Exercise: Lines holding the string "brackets" are the ones to copy; find them all in the data.

Material provided:
○ ○ ○ ○ ○

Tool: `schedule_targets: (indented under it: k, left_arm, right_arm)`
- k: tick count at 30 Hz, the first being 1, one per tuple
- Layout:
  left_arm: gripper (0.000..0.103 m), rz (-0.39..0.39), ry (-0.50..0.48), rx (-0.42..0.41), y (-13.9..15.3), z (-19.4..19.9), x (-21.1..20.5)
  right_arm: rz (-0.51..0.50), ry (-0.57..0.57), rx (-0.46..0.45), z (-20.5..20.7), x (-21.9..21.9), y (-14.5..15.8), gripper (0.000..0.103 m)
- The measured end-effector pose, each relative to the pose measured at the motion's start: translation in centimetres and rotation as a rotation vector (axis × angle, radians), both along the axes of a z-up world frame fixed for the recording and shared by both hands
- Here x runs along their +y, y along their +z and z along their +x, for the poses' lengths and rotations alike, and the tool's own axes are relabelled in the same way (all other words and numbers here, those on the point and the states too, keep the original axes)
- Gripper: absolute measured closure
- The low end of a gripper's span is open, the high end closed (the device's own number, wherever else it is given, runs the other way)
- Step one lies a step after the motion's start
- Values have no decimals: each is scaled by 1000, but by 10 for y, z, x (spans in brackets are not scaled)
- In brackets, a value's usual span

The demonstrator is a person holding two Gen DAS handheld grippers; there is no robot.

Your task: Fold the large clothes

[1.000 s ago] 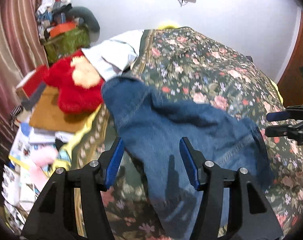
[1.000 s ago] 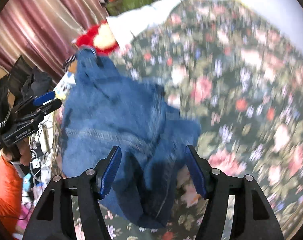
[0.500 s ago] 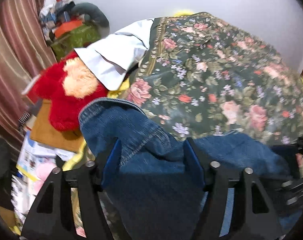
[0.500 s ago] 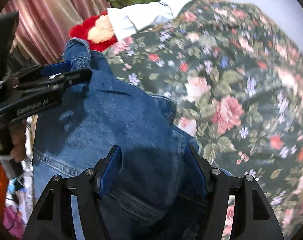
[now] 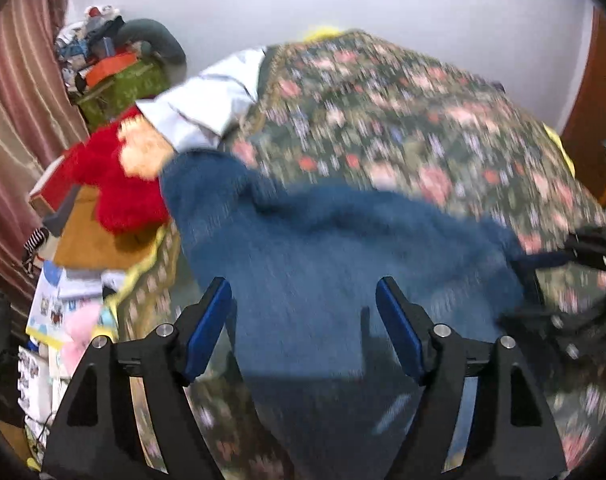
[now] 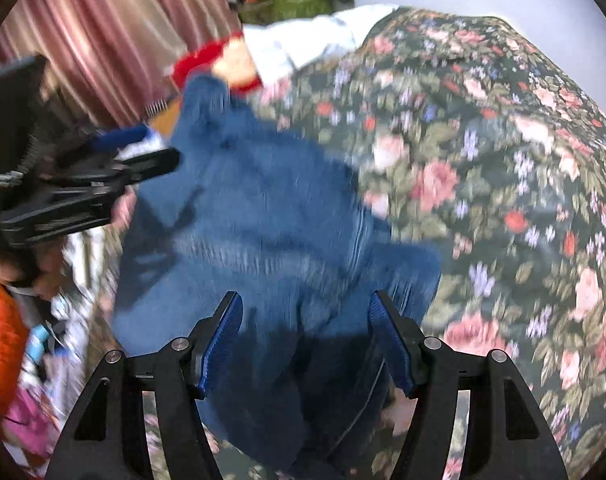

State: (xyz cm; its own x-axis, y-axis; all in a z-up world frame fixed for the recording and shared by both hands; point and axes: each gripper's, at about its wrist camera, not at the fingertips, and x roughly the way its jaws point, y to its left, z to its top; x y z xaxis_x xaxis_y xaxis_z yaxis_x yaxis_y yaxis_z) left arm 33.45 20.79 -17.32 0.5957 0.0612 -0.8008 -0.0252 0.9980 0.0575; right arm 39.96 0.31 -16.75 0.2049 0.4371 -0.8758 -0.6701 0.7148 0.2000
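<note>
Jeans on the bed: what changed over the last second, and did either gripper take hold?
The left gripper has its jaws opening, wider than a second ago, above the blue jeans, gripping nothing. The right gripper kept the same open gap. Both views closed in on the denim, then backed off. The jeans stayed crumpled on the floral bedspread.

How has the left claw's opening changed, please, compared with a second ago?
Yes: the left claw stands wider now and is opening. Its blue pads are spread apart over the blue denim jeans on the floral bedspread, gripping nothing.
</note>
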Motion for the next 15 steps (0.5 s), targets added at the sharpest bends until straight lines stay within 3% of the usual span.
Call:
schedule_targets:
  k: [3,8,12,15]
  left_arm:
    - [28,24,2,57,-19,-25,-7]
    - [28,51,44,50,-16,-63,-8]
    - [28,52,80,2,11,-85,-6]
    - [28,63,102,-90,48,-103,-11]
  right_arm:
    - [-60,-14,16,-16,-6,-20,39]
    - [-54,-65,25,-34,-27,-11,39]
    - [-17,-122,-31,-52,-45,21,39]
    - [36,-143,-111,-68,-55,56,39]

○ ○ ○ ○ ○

Task answer:
- Values have no decimals: each is scaled by 1000, but by 10 for y, z, x (spans in brackets are not scaled)
- In brackets, a value's usual span

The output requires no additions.